Updated 2022-11-14 with final count: 53 mussels rescued, 13 of them threatened species!
Three fun facts about freshwater mussels
- Mussels keep streams clean. A mature freshwater mussel can filter 10 gallons of water a day, gobbling up algae and other microscopic organisms in the water. As this video shows, mussels can clean up muddy water, but too much silt in the water can bury them alive or clog their gills.
- Mussels can hitch-hike long distances. Some mussel mamas have a special lure to flag down passing fish so that the baby mussels (glochidia) can hitch a ride as a parasite on the fish’s gills!
- Mussels are in trouble. The United States is a hotspot for freshwater mussel biodiversity but many species were nearly wiped out by over-harvest for the button industry, dams and habitat loss, and too much silt in the water. For more about freshwater mussels, watch this PBS video.

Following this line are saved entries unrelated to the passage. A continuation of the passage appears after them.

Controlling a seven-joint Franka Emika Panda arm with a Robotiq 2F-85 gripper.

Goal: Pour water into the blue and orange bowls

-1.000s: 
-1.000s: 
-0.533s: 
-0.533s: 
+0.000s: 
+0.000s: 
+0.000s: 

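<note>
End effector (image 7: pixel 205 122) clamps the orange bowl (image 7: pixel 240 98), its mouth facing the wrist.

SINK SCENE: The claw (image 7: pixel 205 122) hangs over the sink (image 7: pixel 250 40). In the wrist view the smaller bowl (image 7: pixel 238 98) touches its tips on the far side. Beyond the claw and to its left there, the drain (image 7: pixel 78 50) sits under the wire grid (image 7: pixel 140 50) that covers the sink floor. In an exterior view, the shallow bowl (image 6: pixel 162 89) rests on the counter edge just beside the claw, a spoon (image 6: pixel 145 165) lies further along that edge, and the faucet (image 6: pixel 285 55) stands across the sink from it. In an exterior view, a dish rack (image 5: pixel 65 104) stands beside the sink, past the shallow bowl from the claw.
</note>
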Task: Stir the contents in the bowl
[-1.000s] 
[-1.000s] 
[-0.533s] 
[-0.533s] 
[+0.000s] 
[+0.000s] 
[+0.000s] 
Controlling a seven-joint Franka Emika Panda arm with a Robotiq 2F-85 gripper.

Two state-threatened species of mussels have been found in Ioway Creek–the cylindrical papershell (Anodontoides ferussacianus) and the creek heelsplitter (Lasmigona compressa). An erosion control and stream restoration project is planned at Brookside Park in Ames, so the Department of Natural Resources required that they be relocated before construction begins. Mussel expert Brett Ostby of Daguna Consulting was hired to lead the effort, but finding all the mussels hiding in a patch of streambed is slow work, and there was a kilometer of stream to cover. We needed volunteers…
I had been planning volunteer events to monitor water in Ioway Creek and its tributaries and to pick up trash in West Indian Creek, but low water levels forced us to cancel. Low water levels make it easier to find mussels, so Prairie Rivers of Iowa and our partners at the Outdoor Alliance of Story County switched gears and recruited 12 volunteers to help. Five of the volunteers were students at Ames High School, where I’d been talking with earth science classes about runoff and water quality. Teachers Collin Reichert and Kean Roberts were kind enough to lend us some chest waders — essential gear if you’re planning to spend an hour or more in 45-degree water!
Since mussels can be buried in sand, we had to feel around or dislodge them with rakes. The three guys from Daguna Consulting used wet suits and snorkels to tackle some of the deeper pools. Volunteers helped when they were able over a three-day period. It’s slow, tedious work, leaving no stone unturned, but I can hardly complain about spending time in nature on a beautiful day. Ioway Creek has plenty of wildlife to see if you look long enough. I saw birds including a kingfisher, reptiles including a softshell turtle and northern water snake, and invertebrates including a hellgrammite, crayfish, and fingernail clams. For some of the students, being in the creek and seeing these critters was a new experience.
Mussels were fewer and farther between than we expected. We relocated 53 mussels (representing 5 species) to a stretch upstream of the park, where they seem to be more abundant.
- 8 Cylindrical papershell (Anodontoides ferussacianus)
- 5 Creek Heelsplitter (Lasmigona compressa)
- 1 Fragile Papershell (Leptodea fragilis)
- 37 Lilliput (Toxolasma parvum)
- 2 Pocketbook (Lampsilis caridum)
Compare that to the results of a DNR mussel survey this year in the Iowa River near Coralville (which found 28 species, and was catching an average of 22 mussels every hour) and it’s clear that the ecosystem in Ioway Creek is out of balance. Hopefully, this project will improve in-stream habitat so the populations grows. Our thorough search ensures that few will be lost during construction.